TASK OBJECTIVE
Give the number of lines in the records that include the word "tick", and nothing besides.

EXERCISE DATA
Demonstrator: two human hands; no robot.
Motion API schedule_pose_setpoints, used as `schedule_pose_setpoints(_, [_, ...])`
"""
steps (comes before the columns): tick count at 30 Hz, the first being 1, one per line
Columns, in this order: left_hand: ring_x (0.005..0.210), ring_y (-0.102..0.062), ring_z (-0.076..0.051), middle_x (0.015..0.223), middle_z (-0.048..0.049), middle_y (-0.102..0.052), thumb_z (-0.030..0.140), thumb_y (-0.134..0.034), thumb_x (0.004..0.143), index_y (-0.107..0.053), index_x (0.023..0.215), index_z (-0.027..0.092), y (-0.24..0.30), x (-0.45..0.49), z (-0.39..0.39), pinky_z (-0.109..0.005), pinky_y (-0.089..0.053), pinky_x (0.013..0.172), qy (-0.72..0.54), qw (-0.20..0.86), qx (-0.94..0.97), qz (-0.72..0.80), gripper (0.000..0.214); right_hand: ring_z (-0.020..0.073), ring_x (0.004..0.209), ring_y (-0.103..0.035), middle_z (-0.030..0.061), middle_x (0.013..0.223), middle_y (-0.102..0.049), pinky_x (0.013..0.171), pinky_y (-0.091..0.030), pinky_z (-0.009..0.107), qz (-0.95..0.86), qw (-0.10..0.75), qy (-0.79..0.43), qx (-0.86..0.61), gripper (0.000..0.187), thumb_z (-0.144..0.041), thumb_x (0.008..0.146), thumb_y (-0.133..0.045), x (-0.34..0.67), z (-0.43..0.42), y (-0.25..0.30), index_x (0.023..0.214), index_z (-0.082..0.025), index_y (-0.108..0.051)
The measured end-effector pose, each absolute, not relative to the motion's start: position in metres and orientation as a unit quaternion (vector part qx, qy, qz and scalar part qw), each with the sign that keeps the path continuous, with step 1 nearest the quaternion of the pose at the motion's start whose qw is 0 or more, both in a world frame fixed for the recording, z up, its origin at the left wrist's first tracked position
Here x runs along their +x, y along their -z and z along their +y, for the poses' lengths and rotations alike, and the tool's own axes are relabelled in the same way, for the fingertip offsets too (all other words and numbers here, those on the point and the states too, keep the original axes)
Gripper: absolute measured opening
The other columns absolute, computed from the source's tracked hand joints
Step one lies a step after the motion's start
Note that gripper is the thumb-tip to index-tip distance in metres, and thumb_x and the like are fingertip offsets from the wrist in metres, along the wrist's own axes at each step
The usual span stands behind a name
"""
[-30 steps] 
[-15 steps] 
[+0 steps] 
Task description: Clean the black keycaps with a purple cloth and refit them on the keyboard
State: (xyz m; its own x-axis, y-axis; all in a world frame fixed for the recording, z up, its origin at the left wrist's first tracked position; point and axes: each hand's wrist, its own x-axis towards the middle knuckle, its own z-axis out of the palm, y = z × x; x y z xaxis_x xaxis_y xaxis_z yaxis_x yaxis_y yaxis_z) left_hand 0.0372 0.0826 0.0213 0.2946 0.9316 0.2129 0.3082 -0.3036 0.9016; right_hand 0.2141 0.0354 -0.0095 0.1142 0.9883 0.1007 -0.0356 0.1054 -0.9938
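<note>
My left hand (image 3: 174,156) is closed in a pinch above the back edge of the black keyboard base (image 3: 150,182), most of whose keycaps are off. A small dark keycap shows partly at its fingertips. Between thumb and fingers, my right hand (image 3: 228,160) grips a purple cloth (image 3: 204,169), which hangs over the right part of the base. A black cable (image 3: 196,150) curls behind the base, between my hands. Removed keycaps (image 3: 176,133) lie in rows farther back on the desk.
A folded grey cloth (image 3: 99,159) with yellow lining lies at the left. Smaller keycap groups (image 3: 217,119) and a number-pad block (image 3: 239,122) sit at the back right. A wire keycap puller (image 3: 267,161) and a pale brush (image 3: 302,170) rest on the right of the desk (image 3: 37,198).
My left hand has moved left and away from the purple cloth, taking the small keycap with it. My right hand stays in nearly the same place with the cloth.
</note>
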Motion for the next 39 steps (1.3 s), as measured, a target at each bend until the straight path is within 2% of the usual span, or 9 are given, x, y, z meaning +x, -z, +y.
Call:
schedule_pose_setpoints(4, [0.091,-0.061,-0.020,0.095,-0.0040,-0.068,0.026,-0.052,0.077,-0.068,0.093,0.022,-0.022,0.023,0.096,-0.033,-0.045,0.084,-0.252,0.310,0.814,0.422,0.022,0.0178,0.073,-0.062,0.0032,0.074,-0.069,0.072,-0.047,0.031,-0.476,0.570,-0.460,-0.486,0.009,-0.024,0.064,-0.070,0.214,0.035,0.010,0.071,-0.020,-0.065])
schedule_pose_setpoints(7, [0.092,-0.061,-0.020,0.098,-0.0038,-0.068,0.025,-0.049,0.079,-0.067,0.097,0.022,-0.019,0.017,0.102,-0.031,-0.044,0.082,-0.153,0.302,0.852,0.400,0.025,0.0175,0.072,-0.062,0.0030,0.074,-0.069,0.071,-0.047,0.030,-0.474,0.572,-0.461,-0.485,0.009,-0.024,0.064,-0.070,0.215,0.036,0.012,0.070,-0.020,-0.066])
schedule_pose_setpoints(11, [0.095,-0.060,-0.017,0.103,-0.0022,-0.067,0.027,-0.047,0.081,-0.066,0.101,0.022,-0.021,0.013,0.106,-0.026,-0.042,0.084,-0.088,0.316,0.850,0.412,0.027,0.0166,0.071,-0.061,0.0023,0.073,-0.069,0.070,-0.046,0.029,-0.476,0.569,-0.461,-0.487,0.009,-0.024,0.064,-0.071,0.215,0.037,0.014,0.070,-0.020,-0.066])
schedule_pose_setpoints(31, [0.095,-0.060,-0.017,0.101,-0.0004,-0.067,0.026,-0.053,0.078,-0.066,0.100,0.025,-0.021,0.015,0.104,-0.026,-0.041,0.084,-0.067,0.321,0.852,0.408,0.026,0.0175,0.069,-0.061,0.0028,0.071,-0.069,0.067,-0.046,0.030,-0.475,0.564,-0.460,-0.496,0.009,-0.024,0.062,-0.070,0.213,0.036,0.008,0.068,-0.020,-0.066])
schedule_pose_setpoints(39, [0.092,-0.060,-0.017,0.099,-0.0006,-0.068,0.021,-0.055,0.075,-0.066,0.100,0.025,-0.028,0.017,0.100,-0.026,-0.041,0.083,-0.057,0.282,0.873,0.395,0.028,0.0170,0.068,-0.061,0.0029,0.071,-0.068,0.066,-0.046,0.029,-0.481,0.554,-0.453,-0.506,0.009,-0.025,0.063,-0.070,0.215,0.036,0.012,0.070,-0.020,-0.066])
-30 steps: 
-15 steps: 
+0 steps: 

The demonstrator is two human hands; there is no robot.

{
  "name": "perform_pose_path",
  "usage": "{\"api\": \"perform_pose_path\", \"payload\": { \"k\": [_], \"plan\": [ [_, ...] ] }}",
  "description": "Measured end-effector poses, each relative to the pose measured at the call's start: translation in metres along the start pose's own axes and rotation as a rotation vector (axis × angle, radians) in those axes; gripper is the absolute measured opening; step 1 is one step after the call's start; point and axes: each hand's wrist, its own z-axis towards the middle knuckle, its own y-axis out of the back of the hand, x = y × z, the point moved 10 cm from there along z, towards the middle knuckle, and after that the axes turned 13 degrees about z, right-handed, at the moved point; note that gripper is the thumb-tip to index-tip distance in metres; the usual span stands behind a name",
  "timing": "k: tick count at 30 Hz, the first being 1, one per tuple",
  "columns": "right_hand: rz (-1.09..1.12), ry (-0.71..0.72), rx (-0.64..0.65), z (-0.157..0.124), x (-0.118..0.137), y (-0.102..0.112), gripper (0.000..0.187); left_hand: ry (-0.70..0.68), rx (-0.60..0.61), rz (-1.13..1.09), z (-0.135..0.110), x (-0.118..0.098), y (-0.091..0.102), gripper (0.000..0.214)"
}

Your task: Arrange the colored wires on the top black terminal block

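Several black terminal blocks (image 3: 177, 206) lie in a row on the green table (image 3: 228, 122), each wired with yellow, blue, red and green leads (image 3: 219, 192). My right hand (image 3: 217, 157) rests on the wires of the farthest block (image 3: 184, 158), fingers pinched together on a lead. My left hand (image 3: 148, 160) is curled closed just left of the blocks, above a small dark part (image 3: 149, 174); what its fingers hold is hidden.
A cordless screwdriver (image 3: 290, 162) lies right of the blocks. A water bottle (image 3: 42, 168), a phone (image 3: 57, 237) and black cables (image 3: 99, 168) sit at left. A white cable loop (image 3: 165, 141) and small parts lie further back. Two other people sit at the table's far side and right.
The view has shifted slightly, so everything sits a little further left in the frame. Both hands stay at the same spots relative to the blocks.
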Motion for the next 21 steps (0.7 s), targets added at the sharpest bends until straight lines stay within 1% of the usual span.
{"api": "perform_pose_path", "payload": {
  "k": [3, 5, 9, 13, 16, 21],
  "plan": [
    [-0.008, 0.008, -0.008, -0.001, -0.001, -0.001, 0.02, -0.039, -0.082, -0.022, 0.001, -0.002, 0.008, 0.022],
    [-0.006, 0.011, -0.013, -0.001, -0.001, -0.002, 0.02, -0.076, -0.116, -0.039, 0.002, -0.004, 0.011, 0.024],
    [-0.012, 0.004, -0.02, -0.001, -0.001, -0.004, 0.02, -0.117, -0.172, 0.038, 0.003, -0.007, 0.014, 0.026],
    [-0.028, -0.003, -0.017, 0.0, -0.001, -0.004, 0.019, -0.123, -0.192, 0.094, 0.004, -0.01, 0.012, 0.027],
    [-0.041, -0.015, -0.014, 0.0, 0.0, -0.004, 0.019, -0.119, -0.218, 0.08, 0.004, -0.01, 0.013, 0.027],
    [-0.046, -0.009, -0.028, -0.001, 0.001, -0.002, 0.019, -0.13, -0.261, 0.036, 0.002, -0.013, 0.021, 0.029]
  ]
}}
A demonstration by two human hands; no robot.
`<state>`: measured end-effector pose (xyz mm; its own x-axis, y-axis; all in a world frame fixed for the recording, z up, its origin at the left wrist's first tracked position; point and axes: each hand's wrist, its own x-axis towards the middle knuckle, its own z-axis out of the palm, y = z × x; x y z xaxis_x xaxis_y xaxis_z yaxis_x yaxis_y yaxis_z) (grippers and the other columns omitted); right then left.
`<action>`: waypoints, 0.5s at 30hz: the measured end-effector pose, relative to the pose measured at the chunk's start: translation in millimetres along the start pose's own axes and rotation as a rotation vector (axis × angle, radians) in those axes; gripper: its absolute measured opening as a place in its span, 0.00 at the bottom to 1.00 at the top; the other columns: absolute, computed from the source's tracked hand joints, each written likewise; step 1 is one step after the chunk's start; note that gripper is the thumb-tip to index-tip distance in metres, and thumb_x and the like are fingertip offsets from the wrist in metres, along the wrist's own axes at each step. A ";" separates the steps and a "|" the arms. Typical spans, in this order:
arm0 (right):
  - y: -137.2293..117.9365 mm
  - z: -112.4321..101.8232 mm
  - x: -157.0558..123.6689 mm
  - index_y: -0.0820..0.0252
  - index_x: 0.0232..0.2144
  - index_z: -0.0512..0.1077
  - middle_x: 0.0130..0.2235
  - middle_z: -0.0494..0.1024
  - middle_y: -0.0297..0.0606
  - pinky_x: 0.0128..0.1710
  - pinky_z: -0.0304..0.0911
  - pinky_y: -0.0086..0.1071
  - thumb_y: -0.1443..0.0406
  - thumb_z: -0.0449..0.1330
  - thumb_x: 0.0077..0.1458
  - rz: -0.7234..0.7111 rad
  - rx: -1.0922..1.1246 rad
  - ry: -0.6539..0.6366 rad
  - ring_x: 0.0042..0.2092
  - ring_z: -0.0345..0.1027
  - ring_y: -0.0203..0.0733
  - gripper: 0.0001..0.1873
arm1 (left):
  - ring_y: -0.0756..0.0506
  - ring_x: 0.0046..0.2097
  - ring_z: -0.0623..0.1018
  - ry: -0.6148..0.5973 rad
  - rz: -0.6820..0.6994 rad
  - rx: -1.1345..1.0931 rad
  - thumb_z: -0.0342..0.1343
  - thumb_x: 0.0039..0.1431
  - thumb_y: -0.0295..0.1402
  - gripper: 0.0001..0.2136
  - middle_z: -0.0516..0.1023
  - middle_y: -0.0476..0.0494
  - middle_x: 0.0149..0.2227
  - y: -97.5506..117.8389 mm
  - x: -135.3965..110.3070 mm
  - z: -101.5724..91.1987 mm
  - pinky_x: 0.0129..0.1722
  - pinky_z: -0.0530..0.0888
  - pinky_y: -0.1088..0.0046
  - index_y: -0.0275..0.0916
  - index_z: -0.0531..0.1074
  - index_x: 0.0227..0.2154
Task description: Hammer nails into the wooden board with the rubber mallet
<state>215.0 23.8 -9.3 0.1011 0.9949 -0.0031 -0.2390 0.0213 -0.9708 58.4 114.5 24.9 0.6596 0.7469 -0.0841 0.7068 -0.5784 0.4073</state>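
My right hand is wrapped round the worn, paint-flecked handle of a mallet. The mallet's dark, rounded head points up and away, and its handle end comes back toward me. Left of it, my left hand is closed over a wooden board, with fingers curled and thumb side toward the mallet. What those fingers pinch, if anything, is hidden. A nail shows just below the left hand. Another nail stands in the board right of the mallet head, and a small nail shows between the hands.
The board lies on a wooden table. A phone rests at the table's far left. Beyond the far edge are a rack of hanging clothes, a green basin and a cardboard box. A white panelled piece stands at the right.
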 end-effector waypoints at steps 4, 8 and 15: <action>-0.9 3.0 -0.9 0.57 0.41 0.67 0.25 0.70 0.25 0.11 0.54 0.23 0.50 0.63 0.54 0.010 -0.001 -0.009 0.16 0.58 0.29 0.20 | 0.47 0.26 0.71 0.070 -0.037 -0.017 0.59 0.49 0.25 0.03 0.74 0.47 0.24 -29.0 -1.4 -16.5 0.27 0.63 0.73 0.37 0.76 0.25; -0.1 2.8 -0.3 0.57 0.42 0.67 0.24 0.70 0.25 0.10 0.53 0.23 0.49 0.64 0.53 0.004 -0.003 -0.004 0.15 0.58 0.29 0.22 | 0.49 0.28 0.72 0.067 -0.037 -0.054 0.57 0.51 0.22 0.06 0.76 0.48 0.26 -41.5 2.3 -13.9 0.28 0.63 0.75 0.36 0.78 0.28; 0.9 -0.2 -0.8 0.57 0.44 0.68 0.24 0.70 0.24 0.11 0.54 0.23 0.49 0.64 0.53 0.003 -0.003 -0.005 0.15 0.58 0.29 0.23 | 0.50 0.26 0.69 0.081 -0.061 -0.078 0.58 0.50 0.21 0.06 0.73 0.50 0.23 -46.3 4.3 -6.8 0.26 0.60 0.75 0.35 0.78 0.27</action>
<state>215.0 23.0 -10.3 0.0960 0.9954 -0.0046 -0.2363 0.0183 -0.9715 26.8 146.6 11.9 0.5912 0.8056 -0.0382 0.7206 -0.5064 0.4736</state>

ANSWER BOX
2